What to produce.
Beneath this instruction is a listing. Transcribe from it only the stretch from the line with "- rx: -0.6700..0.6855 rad" through the line with "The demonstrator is", both end lines included, exactly as written.

Exercise material.
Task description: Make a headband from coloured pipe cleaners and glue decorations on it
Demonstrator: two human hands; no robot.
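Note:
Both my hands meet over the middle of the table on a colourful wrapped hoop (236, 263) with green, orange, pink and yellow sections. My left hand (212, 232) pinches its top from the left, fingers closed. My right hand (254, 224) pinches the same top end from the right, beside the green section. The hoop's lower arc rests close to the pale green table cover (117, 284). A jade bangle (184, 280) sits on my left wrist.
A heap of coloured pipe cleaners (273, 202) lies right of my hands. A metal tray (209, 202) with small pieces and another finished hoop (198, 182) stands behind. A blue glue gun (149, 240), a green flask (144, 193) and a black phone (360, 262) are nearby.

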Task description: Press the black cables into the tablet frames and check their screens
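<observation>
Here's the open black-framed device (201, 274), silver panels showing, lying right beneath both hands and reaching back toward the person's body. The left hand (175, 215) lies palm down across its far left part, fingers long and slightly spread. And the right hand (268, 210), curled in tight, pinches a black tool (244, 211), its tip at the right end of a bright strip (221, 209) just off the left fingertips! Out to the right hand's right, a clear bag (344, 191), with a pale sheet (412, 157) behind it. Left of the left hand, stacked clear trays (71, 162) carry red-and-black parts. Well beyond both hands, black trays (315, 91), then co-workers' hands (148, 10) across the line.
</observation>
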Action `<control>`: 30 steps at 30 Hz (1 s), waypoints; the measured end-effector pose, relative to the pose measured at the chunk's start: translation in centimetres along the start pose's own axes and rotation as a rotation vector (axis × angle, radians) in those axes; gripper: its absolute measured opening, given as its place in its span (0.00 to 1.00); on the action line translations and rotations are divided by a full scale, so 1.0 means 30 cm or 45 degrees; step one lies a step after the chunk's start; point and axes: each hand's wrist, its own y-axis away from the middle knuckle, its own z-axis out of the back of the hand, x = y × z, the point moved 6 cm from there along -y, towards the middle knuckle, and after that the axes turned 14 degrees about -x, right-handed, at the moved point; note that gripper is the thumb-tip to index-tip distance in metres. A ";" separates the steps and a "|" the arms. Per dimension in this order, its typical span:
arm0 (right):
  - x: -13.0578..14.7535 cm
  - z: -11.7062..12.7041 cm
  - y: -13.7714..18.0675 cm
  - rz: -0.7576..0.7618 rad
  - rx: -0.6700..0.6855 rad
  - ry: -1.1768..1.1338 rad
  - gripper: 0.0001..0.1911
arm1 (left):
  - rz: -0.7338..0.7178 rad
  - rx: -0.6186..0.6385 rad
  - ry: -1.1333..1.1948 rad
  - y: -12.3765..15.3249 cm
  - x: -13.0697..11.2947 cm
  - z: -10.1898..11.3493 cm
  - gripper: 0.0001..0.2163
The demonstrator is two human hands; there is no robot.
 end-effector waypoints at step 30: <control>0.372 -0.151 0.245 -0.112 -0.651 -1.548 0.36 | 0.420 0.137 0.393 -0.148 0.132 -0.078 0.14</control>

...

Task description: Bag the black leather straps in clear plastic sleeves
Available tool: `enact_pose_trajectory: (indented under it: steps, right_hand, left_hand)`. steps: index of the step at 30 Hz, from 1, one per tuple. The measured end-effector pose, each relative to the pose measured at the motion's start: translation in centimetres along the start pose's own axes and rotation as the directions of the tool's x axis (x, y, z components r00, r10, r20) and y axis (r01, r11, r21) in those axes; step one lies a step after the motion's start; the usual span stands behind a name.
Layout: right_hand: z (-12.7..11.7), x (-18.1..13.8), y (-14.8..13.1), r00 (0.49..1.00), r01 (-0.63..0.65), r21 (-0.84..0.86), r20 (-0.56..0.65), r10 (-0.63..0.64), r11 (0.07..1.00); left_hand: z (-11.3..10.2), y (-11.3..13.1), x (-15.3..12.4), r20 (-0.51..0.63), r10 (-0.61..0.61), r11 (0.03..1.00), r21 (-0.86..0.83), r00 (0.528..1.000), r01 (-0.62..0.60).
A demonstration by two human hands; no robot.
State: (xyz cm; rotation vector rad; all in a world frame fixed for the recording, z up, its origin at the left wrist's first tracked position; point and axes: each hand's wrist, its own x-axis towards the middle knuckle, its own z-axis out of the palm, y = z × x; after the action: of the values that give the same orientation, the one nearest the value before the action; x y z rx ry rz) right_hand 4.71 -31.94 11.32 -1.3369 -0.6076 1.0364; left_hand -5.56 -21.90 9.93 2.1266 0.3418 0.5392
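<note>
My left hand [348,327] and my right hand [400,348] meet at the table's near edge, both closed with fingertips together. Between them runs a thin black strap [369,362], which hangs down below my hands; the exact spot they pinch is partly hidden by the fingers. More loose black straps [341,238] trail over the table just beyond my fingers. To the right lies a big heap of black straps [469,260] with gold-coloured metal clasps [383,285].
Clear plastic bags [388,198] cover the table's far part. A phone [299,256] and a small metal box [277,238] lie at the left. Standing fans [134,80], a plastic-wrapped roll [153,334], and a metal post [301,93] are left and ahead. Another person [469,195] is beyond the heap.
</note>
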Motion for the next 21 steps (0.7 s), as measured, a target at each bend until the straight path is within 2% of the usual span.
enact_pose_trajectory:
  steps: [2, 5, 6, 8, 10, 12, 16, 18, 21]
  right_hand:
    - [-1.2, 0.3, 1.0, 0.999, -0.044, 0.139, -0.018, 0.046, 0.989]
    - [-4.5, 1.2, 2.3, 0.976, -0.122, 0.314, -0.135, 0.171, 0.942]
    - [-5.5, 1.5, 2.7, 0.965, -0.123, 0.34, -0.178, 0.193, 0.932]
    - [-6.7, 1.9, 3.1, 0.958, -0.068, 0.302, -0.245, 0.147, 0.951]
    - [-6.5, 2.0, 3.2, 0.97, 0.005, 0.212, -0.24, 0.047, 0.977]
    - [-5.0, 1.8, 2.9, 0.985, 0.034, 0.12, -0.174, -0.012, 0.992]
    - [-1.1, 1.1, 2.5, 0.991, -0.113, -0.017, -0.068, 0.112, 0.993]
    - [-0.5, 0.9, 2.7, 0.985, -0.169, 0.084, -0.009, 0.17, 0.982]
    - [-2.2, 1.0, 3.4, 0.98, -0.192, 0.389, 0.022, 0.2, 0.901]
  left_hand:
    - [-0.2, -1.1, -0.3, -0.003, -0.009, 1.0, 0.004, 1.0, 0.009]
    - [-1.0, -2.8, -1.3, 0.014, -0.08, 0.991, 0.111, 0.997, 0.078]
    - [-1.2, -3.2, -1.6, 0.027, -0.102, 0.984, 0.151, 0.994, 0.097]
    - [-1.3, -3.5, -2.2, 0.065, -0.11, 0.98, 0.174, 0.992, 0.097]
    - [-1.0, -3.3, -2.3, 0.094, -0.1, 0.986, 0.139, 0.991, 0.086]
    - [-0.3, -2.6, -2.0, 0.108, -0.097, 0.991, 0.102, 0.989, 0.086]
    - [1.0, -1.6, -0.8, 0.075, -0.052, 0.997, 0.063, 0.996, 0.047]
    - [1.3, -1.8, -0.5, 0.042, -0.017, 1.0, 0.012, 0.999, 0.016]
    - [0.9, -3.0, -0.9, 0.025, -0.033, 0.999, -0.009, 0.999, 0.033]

Response area.
  - rx: -0.6700..0.6855 rad
  - ry: -1.1768..1.1338 rad
  - gripper: 0.0001..0.1911
arm1 (left):
  - rz: -0.7338..0.7178 rad
  - rx: -0.6186..0.6385 rad
  - ry: -1.1333..1.1948 rad
  - y: -12.3765..15.3249 cm
  - x: -13.0697..11.2947 cm
  - z: -10.1898..11.3493 cm
  - gripper: 0.0001..0.2163
The demonstrator is two human hands; there is no robot.

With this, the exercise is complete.